求婚蜜夜~エリート御曹司は滾る愛を注ぎたい~
『瀬口さんもそんなことしてたんだ……知らなかった』
建築士たちは意匠設計してそれをチームミーティングで発表して意見を交換し、時には現場に行き進捗を確認する。イメージが違っていれば修正する為動いたりと、とにかく創造的な仕事だと思っていた。
面倒な仕事は結衣たちに回って来る。
そうやって建築士たちが存分に手腕を発揮する為にアシスタントがいるのだから当然かもしれないが、頑張りが認められないのは結構虚しい。

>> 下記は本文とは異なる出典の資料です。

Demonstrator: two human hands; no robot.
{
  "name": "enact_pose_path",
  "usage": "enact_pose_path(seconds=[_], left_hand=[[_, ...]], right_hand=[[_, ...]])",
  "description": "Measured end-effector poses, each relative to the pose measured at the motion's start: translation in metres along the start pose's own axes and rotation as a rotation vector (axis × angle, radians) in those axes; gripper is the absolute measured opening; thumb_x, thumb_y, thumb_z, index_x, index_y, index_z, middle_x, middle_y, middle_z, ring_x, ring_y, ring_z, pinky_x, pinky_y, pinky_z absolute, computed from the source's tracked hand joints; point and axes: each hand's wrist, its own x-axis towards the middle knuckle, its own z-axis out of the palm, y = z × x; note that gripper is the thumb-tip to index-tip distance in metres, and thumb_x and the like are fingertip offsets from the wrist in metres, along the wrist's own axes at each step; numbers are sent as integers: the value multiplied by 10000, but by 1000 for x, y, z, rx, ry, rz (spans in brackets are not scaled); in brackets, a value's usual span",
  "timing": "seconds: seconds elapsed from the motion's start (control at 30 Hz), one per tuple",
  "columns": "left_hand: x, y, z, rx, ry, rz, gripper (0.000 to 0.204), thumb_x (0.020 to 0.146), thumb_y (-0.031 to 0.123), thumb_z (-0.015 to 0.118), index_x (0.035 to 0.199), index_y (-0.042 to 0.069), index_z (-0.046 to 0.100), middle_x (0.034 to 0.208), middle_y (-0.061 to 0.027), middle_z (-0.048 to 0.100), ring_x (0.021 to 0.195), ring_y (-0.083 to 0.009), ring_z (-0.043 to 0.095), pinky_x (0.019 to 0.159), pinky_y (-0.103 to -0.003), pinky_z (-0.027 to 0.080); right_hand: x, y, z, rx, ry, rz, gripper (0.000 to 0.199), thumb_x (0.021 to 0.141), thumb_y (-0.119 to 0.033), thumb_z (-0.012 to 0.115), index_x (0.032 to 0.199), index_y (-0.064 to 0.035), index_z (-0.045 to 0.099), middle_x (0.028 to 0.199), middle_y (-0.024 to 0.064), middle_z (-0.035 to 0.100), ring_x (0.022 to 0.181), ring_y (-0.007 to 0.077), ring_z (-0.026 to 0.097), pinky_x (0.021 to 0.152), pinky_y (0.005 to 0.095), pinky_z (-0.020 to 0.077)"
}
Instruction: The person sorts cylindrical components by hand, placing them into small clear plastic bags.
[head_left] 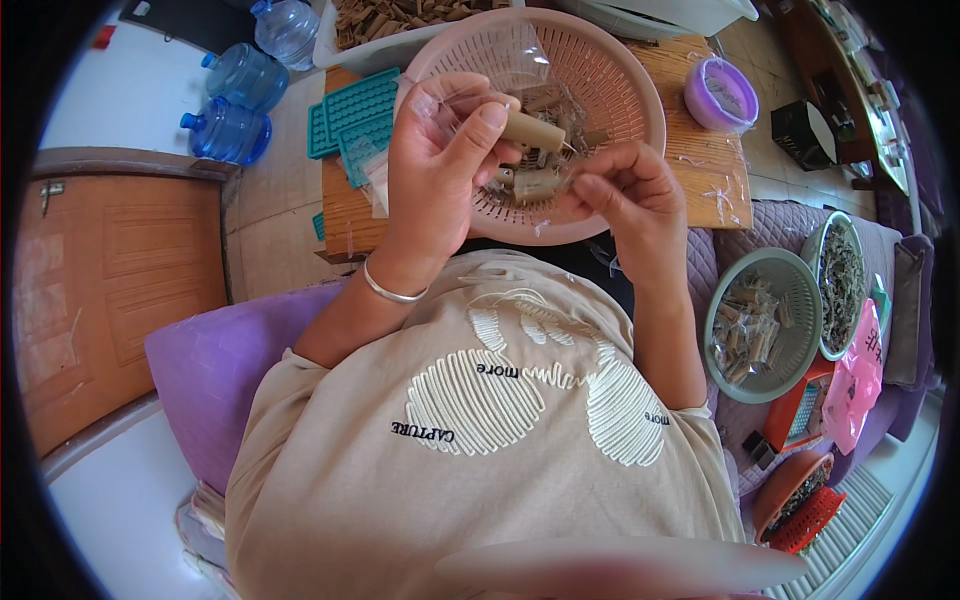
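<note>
Your left hand (pixel 435 150) is pinching a short tan roll (pixel 532 130) between thumb and fingers, holding it above the pink basket (pixel 620 90) together with a clear plastic sleeve (pixel 500 60) that is rising over your fingers. That sleeve is looking flimsy; I judge it could be slipping off or folding shut while you are working, because only your fingertips are keeping it open. The roll is pointing to the right, toward your other hand, so a loose pinch could be letting it drop among the rolls lying in the basket.

Your right hand (pixel 630 195) is closing its fingers on a second tan piece (pixel 535 185), just below the first roll and nearly touching it. Both hands are hovering close together over the near rim of the basket, which is sitting on the wooden desk (pixel 700 170). Further right, a green basket (pixel 765 325) is holding more bagged rolls, well apart from your hands.
</note>
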Motion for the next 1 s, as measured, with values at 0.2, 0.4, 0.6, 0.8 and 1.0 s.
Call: enact_pose_path(seconds=[0.2,0.4,0.6,0.8,1.0], left_hand=[[-3,-4,0,164,-56,-64,317,917,85,657,1167,10,479,1019,-106,639,811,-112,619,672,-223,552],[2,-3,2,137,-33,53,330,914,59,653,1182,13,466,1025,-108,632,839,-110,616,691,-228,560],[-3,-11,5,203,-125,-56,317,915,81,656,1186,39,496,1029,-91,650,815,-102,638,636,-197,546],[-1,-11,9,153,-50,-113,313,925,109,655,1186,40,498,1025,-79,640,781,-103,640,598,-183,515],[-9,-21,10,71,-38,-218,364,948,194,640,1196,-2,459,987,-83,613,712,-91,620,583,-176,494]], right_hand=[[7,-9,5,239,188,-98,112,878,29,656,966,13,588,866,84,669,725,123,660,651,223,532],[2,-9,-3,-164,-78,-108,100,873,42,651,966,24,616,870,54,649,757,102,626,663,212,499],[6,-6,5,161,47,-216,146,875,44,655,1016,27,622,905,49,649,789,86,601,696,203,482],[0,4,16,-246,163,-381,136,878,60,646,1010,26,644,897,35,624,839,76,583,711,199,461],[0,4,25,-391,279,-460,171,825,42,690,990,10,663,889,79,644,786,143,618,695,245,485]])
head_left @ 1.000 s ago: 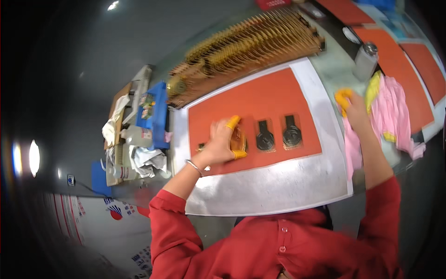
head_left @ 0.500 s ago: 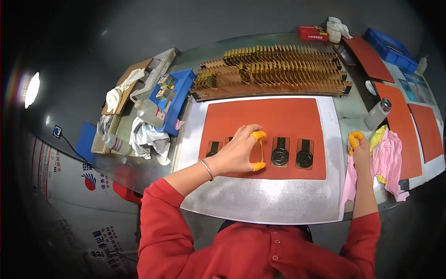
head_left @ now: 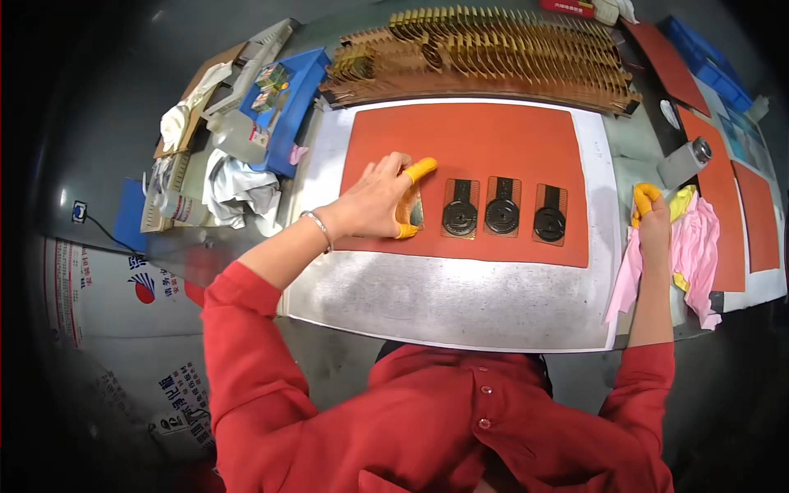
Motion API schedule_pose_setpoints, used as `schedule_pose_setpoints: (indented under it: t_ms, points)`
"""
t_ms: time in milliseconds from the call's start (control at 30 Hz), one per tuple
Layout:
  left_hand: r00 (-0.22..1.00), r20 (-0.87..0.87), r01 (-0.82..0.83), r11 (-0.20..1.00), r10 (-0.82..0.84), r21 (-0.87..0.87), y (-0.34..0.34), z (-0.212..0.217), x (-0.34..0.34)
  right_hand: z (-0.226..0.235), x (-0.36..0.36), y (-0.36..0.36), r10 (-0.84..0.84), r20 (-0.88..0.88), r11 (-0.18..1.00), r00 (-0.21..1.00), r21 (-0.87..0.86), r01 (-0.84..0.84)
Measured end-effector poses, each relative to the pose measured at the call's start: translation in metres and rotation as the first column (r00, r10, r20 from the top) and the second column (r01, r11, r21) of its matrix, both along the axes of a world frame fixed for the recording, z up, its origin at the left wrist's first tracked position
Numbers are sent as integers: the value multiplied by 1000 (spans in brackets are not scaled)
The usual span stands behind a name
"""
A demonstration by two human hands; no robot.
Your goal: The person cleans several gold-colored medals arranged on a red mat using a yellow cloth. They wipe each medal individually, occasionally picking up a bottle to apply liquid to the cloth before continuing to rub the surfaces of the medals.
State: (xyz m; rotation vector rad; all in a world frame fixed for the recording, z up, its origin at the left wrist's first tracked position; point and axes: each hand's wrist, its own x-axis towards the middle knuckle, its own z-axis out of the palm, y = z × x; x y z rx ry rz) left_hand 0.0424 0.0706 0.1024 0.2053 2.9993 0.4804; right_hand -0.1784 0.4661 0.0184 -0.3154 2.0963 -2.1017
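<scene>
My left hand [head_left: 380, 200], with orange finger cots on thumb and forefinger, lies on the red mat [head_left: 468, 135] and pinches a flat brown card with a black part [head_left: 413, 212], the leftmost of a row. Three more cards with round black parts [head_left: 501, 208] lie to its right on the mat. My right hand [head_left: 652, 218], also with orange finger cots, rests on a pink cloth [head_left: 699, 246] at the mat's right edge and presses it down.
A long rack of brown cards [head_left: 493, 45] runs along the far side. A blue tray [head_left: 283, 99], rags and bottles crowd the left. A grey cylinder [head_left: 684, 162] and more red mats [head_left: 723, 172] lie to the right. A white sheet [head_left: 460, 300] lies under the mat.
The view has swung so the bench sits more central. My left hand stays on the leftmost card; my right hand has settled on the pink cloth.
</scene>
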Motion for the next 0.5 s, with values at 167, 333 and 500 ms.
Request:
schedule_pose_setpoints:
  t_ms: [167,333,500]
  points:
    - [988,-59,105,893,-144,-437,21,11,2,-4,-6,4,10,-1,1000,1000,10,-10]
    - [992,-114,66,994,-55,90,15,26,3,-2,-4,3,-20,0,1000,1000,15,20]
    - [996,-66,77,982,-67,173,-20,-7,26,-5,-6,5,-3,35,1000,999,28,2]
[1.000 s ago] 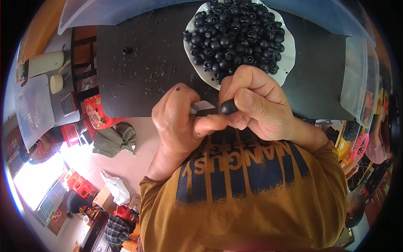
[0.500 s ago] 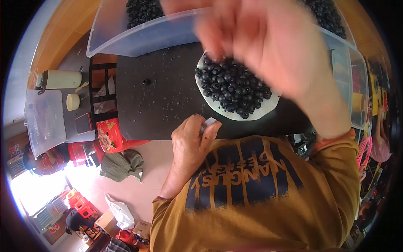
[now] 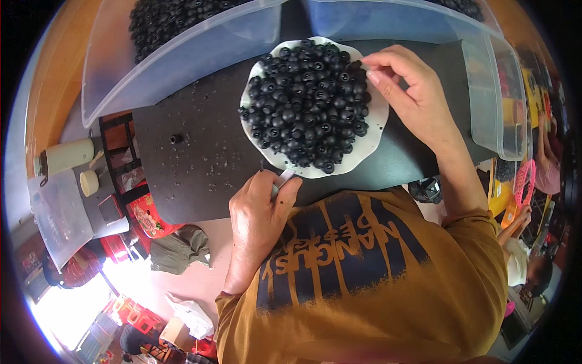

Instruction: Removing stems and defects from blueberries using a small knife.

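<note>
The right hand (image 3: 412, 97) reaches out over the far right rim of the white plate (image 3: 376, 121), and its fingers (image 3: 379, 64) are pinched together at the upper right edge of the heap of small black round pieces (image 3: 309, 103), each with a hole in its top. The piece being pinched lies right at the fingertips, touching or all but touching them; whether it is already lifted clear of the heap I cannot tell. The rest of the heap spreads away from those fingers toward the person's left and back toward the body, filling the plate. The left hand (image 3: 260, 218) rests at the near edge of the black table (image 3: 194, 164), just short of the plate's near rim, its fingers curled round a small pale tool (image 3: 283, 179) whose tip points up and away toward the plate. So the right hand is the nearer one to the pieces, being on them, while the left holds back with the plate between the two. Beyond the right fingers, further from the body, stand two clear plastic tubs (image 3: 182, 60), the left one holding more black pieces. One stray black piece (image 3: 176, 139) lies on the table well to the left of both hands.
</note>
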The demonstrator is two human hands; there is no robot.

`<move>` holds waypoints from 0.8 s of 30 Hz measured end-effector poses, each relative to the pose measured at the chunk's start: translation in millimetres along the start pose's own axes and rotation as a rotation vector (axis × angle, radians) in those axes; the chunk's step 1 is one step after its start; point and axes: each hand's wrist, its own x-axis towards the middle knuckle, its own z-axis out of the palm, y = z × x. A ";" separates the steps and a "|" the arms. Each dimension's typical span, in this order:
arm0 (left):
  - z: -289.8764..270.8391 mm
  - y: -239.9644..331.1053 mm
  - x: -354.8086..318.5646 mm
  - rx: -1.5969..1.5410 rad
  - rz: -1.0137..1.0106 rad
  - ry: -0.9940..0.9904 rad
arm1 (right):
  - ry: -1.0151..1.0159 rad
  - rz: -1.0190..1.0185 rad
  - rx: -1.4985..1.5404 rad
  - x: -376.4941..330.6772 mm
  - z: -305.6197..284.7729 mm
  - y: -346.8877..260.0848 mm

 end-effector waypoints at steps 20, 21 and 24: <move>13.9 14.1 1.4 0.030 -0.044 -0.031 | -0.040 -0.092 -0.158 -8.9 -8.5 18.2; 11.5 15.9 0.7 0.003 -0.056 -0.040 | -0.047 -0.097 -0.157 -9.9 -10.2 11.2; 2.3 24.0 -1.2 -0.083 -0.090 -0.046 | -0.092 -0.071 0.198 -18.5 -7.1 -15.6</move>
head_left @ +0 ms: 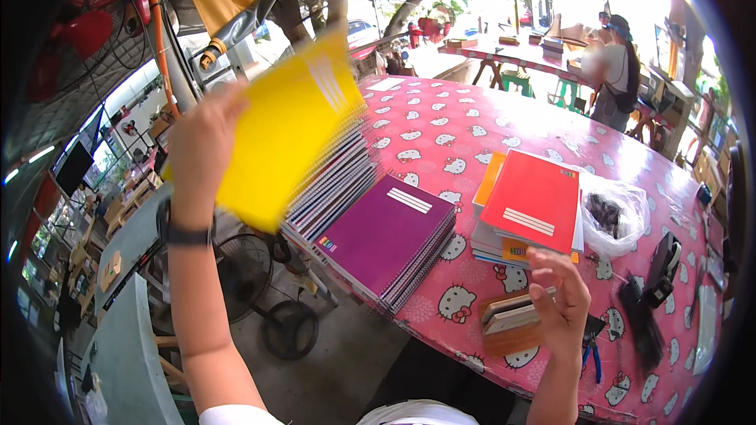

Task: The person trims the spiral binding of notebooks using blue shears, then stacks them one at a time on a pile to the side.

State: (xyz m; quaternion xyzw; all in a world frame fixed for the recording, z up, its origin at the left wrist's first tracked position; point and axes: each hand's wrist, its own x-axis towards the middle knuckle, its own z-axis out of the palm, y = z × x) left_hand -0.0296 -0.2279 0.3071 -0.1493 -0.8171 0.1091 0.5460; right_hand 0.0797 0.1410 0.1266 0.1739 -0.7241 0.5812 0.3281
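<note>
two bare hands at work over a table (429, 122) with a pink, cat-face patterned cover. left hand (203, 138), upper left of the frame: fingers closed on the left edge of a yellow notebook (287, 130); hand and notebook blurred. dark band (187, 236) on that wrist. yellow notebook is tilted, left of the frame's centre, with its right edge in front of a tall pile of spiral-bound notebooks (335, 181); whether it touches the pile cannot be told.

just below and right of that pile, near the centre: a purple notebook (386, 240) lying flat atop a second pile, white label lines toward its upper corner.

right hand (561, 299), lower right: fingers spread and slightly curled, gripping nothing visible; nearest to it, a wooden holder (512, 323) and a red notebook (531, 193) that lies on top of a smaller mixed pile.

right of the red notebook: a clear plastic bag (618, 216) with dark contents. farther right: a black stapler (664, 269). below the right hand's wrist side: blue-handled pliers (596, 362). upper right: one person (618, 75) standing beside another table.
</note>
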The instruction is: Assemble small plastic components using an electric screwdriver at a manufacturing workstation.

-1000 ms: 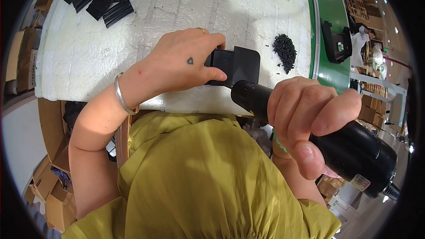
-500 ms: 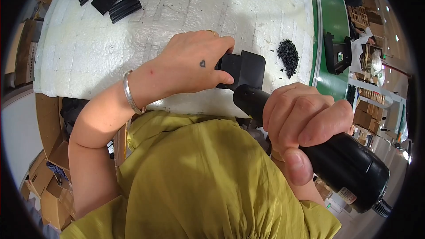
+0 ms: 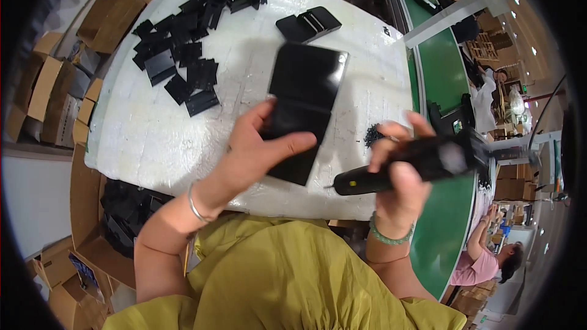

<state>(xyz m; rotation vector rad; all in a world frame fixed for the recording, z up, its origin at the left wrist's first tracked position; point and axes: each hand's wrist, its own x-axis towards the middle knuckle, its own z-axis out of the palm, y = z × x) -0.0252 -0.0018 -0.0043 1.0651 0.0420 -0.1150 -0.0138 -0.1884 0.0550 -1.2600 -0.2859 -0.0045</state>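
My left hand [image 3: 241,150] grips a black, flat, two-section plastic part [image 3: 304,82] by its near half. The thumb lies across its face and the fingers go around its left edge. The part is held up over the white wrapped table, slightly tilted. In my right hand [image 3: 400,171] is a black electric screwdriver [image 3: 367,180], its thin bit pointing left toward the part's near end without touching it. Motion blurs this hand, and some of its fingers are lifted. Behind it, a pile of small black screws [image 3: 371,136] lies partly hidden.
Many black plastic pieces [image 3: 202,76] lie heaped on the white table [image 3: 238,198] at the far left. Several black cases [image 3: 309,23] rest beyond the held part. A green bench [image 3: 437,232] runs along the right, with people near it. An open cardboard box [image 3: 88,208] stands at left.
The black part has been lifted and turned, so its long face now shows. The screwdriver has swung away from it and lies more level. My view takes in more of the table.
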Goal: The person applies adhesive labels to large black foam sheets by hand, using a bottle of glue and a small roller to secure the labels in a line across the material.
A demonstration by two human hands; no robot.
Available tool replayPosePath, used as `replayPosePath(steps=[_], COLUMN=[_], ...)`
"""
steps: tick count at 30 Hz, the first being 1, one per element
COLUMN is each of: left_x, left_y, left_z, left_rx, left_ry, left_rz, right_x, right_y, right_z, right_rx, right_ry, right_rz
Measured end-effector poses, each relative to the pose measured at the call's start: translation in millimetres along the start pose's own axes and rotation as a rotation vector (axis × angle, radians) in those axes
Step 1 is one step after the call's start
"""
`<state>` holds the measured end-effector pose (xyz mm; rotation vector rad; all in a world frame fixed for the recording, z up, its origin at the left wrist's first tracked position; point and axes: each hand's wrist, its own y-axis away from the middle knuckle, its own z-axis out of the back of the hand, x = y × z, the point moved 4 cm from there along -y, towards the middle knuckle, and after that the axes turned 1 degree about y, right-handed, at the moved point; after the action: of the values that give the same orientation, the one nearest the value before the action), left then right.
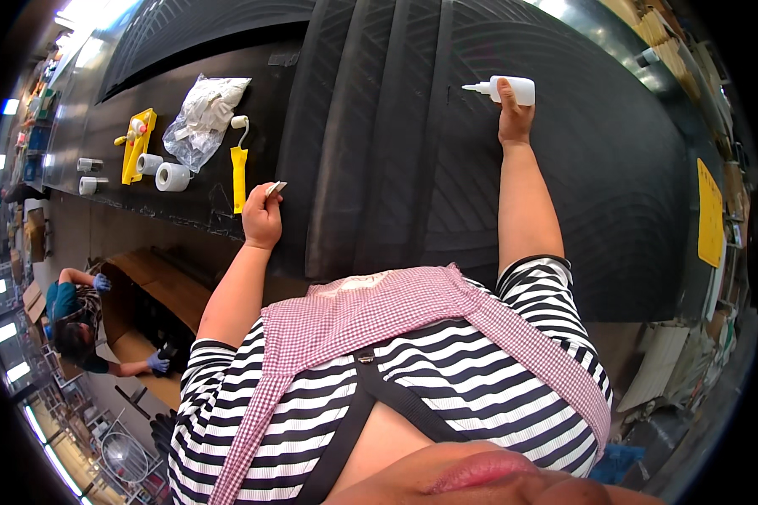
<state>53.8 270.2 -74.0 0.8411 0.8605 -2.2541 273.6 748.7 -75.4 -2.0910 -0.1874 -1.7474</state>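
Two hands busy: right hand [515,118] grips a white glue bottle [507,89] over the black rubber sheet [379,151], left hand [262,217] pinches a small scraper [275,188]; no glue visible yet.

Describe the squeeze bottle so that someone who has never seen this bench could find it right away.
Start at the big black ribbed rubber mat that covers the workbench. Toward its far right side, the right hand grips a small white squeeze bottle lying sideways, nozzle pointing left. It is the only bottle on the mat; the other white things, tape rolls, sit far left.
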Motion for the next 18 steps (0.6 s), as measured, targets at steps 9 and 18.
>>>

『部長たち上役はたいてい彼女に仕事を振るんだ。女性だから頼みやすいんだろうな。で、俺たちもフォローしようとはするんだけど、瀬口さんは引き受けた仕事は自分でやりたがるんだよな』
遥人は困ったように言う。多分、何度か手助けを申し出たのに断られたのだろう。
その様子が想像出来る。結衣から見た梓は自分にも他人にも厳しい感じで、誰かを頼るようには見えない。
かなりの美人なのだけどいつも張り詰めた空気を纏っている。ファッションも常にパンツスーツで、選ぶ色もダークなものばかり。あえて女性らしさを排除しているようにも映る。
そういった彼女の雰囲気が近寄りがたいのか、誰かと親しく話しているのを見た覚えがない。
結衣も彼女とは年齢も入社年も一年しか変わらないのに近寄り難い人という認識だった。
孤高の存在のように思っていたのだ。